**What to work on**
In the listing below, find every line containing "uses" and copy it out.

**Dataset excerpts**

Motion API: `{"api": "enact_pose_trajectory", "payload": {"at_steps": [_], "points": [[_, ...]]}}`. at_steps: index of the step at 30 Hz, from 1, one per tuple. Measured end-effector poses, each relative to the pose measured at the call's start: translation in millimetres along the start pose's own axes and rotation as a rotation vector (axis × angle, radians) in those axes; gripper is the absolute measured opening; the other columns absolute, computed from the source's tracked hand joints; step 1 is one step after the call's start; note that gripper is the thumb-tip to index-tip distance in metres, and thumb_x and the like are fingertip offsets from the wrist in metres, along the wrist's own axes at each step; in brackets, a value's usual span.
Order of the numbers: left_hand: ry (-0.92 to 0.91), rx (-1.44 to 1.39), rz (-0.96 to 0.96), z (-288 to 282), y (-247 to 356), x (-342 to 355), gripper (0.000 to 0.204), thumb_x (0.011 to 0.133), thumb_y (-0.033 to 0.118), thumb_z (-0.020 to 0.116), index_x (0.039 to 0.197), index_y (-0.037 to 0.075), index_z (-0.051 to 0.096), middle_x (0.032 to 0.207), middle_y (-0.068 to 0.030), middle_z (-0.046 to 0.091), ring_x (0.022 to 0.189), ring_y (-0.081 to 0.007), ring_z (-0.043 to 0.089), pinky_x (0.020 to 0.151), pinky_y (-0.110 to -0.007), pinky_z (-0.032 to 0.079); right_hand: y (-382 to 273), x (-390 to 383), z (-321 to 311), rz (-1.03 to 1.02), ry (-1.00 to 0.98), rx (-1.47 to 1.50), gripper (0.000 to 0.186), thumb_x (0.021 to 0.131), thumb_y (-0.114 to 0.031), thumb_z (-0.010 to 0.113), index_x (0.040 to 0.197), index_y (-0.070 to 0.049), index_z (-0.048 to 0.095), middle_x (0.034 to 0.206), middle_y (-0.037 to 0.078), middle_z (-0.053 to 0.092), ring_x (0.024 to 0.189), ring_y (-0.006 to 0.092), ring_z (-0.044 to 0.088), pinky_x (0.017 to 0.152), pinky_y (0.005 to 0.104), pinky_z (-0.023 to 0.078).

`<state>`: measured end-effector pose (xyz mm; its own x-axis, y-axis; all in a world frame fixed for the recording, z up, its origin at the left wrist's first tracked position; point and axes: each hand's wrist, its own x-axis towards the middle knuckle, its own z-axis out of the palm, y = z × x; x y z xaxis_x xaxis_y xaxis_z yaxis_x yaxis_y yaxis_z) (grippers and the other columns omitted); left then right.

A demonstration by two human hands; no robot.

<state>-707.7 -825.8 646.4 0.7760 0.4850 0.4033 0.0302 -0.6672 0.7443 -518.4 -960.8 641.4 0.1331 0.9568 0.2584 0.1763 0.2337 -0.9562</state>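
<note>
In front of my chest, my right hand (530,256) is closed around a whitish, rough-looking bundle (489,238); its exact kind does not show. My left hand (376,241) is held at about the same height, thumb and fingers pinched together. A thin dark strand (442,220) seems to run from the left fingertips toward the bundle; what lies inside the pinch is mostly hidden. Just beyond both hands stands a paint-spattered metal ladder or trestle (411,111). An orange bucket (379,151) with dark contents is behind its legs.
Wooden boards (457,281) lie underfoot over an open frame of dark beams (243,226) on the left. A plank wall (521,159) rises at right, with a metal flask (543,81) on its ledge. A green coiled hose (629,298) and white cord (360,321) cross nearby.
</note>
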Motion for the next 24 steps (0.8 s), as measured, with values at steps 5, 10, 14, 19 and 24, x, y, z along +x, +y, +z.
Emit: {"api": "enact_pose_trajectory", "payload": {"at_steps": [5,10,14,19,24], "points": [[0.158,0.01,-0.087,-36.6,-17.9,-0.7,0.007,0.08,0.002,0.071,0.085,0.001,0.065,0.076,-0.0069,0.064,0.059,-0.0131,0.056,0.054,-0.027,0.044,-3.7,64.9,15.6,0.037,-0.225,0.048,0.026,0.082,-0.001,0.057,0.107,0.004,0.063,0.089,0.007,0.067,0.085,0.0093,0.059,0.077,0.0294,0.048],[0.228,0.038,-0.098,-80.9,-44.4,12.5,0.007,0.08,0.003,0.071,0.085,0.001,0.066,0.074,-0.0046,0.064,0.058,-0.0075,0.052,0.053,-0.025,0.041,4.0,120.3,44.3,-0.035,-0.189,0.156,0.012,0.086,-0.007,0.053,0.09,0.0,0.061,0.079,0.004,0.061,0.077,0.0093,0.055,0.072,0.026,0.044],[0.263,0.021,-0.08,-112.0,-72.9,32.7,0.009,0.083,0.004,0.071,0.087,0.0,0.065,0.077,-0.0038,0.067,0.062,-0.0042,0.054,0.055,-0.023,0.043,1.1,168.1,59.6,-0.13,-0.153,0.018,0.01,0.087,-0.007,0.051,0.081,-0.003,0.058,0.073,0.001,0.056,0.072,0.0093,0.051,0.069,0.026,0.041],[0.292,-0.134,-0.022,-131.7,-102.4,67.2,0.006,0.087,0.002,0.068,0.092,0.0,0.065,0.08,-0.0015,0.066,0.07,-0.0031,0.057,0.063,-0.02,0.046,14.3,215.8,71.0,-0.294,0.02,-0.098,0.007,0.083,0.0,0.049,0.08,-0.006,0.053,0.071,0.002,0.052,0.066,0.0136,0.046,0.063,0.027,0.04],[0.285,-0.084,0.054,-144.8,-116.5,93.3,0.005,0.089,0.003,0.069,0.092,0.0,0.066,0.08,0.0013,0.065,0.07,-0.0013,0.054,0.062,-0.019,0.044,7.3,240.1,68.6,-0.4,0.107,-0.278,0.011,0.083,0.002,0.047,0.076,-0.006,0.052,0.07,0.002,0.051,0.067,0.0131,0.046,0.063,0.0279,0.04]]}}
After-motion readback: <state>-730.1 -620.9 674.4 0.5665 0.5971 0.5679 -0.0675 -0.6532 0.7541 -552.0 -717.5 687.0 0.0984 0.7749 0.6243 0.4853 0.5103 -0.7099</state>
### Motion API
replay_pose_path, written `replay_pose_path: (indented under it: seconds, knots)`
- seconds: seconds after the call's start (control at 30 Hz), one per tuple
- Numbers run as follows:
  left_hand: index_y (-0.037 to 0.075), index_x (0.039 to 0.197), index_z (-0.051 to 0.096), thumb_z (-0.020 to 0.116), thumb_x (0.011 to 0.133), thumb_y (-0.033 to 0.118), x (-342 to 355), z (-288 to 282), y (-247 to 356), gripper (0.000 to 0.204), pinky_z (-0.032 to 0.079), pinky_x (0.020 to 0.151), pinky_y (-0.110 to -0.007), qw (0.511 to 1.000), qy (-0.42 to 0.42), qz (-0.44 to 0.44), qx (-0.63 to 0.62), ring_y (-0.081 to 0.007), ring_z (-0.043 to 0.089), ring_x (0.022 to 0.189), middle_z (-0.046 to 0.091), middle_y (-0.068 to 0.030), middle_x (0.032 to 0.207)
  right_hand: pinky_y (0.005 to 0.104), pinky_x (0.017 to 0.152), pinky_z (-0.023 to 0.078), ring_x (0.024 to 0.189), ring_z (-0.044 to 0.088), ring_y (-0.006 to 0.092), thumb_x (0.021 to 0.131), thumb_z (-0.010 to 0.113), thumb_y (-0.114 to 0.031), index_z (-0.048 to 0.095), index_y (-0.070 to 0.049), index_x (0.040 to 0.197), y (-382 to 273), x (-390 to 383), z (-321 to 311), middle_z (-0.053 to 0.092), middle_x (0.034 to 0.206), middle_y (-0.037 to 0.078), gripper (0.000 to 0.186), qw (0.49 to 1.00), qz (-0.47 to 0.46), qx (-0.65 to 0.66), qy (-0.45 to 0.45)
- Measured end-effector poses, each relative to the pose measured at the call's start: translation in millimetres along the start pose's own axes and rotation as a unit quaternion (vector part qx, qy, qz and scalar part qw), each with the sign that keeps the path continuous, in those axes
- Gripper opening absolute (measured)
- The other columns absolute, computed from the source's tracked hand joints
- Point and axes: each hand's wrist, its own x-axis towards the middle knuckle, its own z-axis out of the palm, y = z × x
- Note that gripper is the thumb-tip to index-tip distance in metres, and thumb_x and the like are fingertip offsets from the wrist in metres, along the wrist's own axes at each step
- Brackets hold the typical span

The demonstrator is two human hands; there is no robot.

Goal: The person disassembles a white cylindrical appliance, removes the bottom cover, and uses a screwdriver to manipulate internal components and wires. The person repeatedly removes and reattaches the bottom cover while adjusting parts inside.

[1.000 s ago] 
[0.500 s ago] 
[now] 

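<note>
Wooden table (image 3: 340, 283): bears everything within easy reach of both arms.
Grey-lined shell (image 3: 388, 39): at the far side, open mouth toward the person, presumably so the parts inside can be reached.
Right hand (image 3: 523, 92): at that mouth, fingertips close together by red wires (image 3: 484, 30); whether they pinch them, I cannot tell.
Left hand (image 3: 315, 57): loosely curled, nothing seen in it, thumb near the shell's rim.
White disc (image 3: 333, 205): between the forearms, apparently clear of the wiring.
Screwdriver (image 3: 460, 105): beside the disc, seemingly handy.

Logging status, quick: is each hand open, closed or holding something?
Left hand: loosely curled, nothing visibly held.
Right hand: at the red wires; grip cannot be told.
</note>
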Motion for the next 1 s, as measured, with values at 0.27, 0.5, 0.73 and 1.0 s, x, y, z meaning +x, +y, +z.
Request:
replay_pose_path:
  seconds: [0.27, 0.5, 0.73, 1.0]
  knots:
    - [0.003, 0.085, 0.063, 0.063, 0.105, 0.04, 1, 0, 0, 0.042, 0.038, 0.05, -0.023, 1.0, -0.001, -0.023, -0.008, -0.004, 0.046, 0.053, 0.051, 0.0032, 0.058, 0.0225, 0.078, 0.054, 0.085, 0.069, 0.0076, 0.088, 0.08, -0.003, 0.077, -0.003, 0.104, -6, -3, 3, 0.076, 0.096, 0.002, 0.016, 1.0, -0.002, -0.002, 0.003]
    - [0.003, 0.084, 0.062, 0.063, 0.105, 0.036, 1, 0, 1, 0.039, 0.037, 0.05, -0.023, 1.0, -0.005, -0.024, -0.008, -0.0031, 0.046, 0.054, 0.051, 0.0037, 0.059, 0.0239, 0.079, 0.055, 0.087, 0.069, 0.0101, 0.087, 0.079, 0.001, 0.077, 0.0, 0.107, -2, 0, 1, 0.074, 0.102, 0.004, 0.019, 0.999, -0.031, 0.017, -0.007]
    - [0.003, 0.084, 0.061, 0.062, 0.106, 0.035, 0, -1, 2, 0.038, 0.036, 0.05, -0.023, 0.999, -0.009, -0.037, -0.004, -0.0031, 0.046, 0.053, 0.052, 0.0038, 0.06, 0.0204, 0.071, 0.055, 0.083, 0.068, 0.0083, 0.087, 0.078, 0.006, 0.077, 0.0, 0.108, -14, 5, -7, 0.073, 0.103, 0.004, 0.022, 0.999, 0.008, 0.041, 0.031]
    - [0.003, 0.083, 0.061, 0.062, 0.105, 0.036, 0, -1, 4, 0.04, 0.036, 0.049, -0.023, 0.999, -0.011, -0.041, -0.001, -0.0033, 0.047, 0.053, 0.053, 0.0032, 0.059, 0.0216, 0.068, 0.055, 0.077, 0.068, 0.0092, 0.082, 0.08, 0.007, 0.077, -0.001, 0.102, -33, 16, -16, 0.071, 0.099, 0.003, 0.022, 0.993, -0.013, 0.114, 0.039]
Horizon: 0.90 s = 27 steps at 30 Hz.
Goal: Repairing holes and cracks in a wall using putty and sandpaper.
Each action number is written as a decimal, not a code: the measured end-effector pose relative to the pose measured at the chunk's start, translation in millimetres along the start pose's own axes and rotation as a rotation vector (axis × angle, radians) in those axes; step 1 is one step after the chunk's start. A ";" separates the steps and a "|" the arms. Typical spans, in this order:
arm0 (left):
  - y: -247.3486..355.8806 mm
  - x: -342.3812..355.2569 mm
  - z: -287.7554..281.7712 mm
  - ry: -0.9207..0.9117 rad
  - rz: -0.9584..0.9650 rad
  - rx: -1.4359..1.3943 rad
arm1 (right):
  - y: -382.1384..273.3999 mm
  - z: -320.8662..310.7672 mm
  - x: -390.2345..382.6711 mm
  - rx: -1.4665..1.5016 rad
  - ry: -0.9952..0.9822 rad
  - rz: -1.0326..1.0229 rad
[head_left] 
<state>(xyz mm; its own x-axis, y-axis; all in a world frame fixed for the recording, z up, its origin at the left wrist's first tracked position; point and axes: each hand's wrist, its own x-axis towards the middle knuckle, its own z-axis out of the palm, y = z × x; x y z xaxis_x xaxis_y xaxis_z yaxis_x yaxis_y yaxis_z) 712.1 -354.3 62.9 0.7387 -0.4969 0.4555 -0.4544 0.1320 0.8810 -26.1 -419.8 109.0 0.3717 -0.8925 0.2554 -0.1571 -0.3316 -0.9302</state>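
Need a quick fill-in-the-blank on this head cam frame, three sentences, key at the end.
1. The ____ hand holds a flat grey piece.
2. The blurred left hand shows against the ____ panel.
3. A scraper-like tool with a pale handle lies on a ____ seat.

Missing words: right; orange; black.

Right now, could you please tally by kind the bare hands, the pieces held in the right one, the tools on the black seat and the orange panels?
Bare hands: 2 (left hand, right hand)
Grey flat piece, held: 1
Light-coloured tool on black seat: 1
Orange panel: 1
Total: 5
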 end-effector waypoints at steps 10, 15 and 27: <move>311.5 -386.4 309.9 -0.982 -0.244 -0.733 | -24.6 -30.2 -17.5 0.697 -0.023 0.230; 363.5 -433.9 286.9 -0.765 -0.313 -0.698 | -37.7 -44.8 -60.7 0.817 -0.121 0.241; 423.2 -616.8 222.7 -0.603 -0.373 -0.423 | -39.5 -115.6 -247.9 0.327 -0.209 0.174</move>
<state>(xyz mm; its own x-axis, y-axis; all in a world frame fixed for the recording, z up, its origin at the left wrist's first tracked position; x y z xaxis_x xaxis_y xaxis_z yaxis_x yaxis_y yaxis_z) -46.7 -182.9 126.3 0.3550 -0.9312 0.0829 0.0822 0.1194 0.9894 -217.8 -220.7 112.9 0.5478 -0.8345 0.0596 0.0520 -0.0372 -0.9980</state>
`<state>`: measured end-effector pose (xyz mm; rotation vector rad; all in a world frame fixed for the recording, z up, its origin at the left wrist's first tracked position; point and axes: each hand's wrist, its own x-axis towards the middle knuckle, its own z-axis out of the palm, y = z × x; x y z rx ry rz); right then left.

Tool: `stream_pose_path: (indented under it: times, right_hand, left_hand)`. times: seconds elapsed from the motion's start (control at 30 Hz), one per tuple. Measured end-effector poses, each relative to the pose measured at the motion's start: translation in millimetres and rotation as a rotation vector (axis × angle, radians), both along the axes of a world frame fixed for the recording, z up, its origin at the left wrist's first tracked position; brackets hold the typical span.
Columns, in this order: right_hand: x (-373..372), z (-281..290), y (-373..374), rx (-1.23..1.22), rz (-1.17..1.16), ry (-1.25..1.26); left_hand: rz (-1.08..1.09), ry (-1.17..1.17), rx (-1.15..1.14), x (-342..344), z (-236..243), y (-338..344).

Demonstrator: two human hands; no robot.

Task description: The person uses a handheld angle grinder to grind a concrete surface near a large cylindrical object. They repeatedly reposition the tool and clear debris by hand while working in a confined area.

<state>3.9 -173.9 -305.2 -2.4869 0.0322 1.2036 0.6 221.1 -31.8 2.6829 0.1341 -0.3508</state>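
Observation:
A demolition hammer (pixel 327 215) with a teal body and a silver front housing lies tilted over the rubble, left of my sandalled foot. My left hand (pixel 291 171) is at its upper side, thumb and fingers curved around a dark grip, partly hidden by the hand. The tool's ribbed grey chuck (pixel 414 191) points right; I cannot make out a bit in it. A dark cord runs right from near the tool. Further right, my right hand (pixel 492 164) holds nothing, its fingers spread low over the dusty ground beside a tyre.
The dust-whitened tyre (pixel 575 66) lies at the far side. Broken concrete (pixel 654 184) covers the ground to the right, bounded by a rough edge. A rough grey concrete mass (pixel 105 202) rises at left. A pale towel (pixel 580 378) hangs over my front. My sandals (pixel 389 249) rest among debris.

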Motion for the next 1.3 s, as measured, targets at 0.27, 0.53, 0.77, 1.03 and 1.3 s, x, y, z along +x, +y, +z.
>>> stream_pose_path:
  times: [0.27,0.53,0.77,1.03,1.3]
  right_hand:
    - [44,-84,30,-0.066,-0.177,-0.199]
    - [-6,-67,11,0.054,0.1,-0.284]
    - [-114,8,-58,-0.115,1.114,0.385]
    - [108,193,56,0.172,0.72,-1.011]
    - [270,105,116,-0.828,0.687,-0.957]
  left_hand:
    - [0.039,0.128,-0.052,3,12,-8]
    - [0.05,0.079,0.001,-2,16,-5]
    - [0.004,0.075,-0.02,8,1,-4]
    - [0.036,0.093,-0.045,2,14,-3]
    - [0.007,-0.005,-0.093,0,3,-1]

**Task response**
Goal: The person disassembles a white cylindrical appliance, removes the bottom cover, and uses a screwdriver to manipulate internal components and wires. The person repeatedly removes and reattaches the bottom cover while adjusting parts inside.
Task description: The person uses a handheld angle grinder to grind a concrete surface near a large cylindrical object. They repeatedly reposition the tool and clear debris by hand while working in a confined area.

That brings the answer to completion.